### TRY IT
The data below must be repeated exactly. Leave nothing out.
━━ RECORDED DATA
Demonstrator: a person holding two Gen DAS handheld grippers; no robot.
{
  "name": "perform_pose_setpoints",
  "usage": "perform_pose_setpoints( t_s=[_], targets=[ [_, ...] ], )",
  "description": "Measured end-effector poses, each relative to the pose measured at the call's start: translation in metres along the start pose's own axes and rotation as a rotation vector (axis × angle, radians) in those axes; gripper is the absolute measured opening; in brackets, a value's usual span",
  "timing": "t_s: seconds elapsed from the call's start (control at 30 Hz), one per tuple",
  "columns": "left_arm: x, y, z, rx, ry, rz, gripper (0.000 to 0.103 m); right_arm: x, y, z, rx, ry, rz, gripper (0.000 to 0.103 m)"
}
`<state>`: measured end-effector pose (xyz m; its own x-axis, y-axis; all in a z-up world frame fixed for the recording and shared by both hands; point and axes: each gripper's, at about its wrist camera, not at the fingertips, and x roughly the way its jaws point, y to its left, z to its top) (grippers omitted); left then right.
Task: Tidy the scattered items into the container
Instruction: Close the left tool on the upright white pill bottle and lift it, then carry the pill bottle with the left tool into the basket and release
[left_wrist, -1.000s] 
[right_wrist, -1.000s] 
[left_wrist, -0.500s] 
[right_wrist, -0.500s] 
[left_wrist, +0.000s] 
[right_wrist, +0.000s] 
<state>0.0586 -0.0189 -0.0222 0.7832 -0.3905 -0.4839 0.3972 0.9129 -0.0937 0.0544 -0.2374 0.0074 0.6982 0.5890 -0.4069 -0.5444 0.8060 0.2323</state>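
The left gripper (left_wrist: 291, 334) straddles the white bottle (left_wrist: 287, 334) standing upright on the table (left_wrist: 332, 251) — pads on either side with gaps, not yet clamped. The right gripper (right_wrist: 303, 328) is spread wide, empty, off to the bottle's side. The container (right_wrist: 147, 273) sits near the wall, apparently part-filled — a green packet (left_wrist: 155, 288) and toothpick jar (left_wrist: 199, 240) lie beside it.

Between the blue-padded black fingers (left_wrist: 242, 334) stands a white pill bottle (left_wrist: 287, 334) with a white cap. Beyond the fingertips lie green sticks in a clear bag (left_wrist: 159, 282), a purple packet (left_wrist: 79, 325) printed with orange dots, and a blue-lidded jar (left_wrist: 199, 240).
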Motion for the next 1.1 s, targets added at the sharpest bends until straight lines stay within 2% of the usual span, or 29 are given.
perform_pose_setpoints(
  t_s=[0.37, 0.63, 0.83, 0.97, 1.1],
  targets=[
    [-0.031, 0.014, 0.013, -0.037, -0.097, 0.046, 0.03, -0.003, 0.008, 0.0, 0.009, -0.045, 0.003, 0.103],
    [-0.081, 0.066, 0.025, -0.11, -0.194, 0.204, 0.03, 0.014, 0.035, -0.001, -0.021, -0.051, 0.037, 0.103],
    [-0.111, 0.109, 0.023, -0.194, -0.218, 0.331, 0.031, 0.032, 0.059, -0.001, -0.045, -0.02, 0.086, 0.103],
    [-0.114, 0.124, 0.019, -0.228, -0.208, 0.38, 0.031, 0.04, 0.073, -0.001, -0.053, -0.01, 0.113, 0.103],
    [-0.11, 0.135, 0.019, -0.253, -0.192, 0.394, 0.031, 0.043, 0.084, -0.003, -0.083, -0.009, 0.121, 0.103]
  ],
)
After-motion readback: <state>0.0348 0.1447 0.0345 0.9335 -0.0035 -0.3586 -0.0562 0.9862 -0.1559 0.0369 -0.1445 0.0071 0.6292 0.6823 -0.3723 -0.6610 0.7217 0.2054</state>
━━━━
### SOLVED PROBLEM
Demonstrator: a person holding two Gen DAS handheld grippers; no robot.
{
  "name": "perform_pose_setpoints",
  "usage": "perform_pose_setpoints( t_s=[_], targets=[ [_, ...] ], )",
  "description": "Measured end-effector poses, each relative to the pose measured at the call's start: translation in metres along the start pose's own axes and rotation as a rotation vector (axis × angle, radians) in those axes; gripper is the absolute measured opening; in brackets, a value's usual span",
  "timing": "t_s: seconds elapsed from the call's start (control at 30 Hz), one per tuple",
  "columns": "left_arm: x, y, z, rx, ry, rz, gripper (0.000 to 0.103 m); right_arm: x, y, z, rx, ry, rz, gripper (0.000 to 0.103 m)"
}
`<state>`: measured end-effector pose (xyz m; its own x-axis, y-axis; all in a z-up world frame fixed for the recording and shared by both hands; point and axes: each gripper's, at about its wrist camera, not at the fingertips, and x roughly the way its jaws point, y to its left, z to its top) (grippers omitted); left then right.
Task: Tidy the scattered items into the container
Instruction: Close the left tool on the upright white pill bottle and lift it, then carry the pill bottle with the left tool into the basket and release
[left_wrist, -1.000s] 
[right_wrist, -1.000s] 
[left_wrist, -0.500s] 
[right_wrist, -0.500s] 
[left_wrist, +0.000s] 
[right_wrist, +0.000s] 
<state>0.0586 -0.0189 -0.0222 0.7832 -0.3905 -0.4839 0.3972 0.9129 -0.0937 0.0544 -0.2374 0.0074 0.6982 0.5890 -0.4069 -0.5444 0.8060 0.2323</state>
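The left gripper (left_wrist: 291, 334) straddles the white bottle (left_wrist: 287, 334) standing upright on the table (left_wrist: 332, 251) — pads on either side with gaps, not yet clamped. The right gripper (right_wrist: 303, 328) is spread wide, empty, off to the bottle's side. The container (right_wrist: 147, 273) sits near the wall, apparently part-filled — a green packet (left_wrist: 155, 288) and toothpick jar (left_wrist: 199, 240) lie beside it.

Between the blue-padded black fingers (left_wrist: 242, 334) stands a white pill bottle (left_wrist: 287, 334) with a white cap. Beyond the fingertips lie green sticks in a clear bag (left_wrist: 159, 282), a purple packet (left_wrist: 79, 325) printed with orange dots, and a blue-lidded jar (left_wrist: 199, 240).
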Motion for the next 1.1 s, targets added at the sharpest bends until straight lines stay within 2% of the usual span, or 29 are given.
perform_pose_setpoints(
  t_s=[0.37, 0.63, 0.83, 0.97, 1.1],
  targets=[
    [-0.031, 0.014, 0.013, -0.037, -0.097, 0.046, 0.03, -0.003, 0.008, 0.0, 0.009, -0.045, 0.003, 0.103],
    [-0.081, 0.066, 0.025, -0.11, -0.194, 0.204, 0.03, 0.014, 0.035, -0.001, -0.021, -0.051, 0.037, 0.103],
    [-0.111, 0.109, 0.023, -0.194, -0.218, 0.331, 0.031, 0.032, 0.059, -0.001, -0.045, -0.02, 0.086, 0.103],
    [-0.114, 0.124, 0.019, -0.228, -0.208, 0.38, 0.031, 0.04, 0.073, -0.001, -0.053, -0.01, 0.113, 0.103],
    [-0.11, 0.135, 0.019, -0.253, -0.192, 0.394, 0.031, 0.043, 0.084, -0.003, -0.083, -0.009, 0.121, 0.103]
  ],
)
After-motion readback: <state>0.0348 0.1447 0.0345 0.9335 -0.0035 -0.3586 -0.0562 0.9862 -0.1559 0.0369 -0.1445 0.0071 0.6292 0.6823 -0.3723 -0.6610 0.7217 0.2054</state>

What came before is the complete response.